A lot of this also comes from loneliness, even when we don’t realize we’re lonely. When you’ve been alone for a long time, even small attention feels life-changing. Someone listens, someone laughs with you, someone texts you at night, and suddenly, they shine brighter than they should. Loneliness makes imagination louder. It turns simple gestures into emotional fireworks. You don’t see the red flags because you’re too busy feeling the warmth. And in that warmth, you forget to ask whether this person can actually stand beside you in real life.
But despite all this, falling for imagined versions isn’t something to be ashamed of. It just means we feel deeply. It means we want to love and be loved. It means we believe in goodness, maybe a little too much. And honestly, I think there’s something beautiful in that, even if it hurts.

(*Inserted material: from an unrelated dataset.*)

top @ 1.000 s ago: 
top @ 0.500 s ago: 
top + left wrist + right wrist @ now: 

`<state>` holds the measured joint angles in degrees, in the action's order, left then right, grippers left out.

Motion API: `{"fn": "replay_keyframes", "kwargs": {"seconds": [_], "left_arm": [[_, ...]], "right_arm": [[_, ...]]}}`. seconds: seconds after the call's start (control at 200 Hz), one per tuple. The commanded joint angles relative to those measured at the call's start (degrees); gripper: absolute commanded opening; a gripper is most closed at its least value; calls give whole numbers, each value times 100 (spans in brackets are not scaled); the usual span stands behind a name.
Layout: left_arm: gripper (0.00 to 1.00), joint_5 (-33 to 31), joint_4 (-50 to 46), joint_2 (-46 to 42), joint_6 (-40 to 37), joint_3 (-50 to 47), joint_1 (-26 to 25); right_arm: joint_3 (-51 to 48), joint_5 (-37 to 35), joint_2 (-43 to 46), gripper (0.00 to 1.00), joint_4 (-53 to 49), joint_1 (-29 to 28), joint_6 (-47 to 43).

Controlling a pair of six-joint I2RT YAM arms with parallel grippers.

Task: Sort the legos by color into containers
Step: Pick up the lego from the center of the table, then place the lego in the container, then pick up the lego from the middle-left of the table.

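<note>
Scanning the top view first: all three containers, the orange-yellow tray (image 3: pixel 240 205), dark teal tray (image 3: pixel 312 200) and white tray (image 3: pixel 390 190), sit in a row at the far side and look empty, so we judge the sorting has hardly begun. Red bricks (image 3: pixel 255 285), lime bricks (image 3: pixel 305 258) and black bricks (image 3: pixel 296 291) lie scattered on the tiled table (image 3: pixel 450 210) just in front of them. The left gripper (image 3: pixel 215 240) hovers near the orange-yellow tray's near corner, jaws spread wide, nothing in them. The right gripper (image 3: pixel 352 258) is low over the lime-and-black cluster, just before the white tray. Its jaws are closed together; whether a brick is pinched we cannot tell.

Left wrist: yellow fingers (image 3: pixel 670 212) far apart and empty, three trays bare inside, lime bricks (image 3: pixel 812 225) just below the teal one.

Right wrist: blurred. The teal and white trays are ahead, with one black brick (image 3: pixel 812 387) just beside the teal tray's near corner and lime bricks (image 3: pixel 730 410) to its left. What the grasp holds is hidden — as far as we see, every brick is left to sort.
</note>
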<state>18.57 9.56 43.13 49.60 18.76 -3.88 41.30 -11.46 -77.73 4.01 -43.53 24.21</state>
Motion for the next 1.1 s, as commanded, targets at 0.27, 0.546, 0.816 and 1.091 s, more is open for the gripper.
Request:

However, the real problem begins when we refuse to step out of the fantasy. When we ignore the signs. When we keep expecting the person to match the version in our heads. Because no matter how hard you try, no one can behave exactly how you imagine them to. No one can love you in the perfect, cinematic way your mind creates. And if we don’t learn to separate people from our expectations, we end up breaking our own hearts.
Real love isn’t instant. It’s not based on a vibe. It’s not built in a week. Real love takes time—time to understand, time to accept, time to see the flaws and still choose the person. Real love isn’t dreamy and dramatic. It’s steady, patient, and grounding. It’s knowing someone as they really are, without over-romanticizing the first few conversations.
In the end, maybe the reason we fall for imagined versions is that it gives us hope. It lets us escape for a while. It gives our hearts something to hold on to, even if it’s not real. But life is lived outside the imagination. Love, if we want it to last, has to be real—not perfect, but real.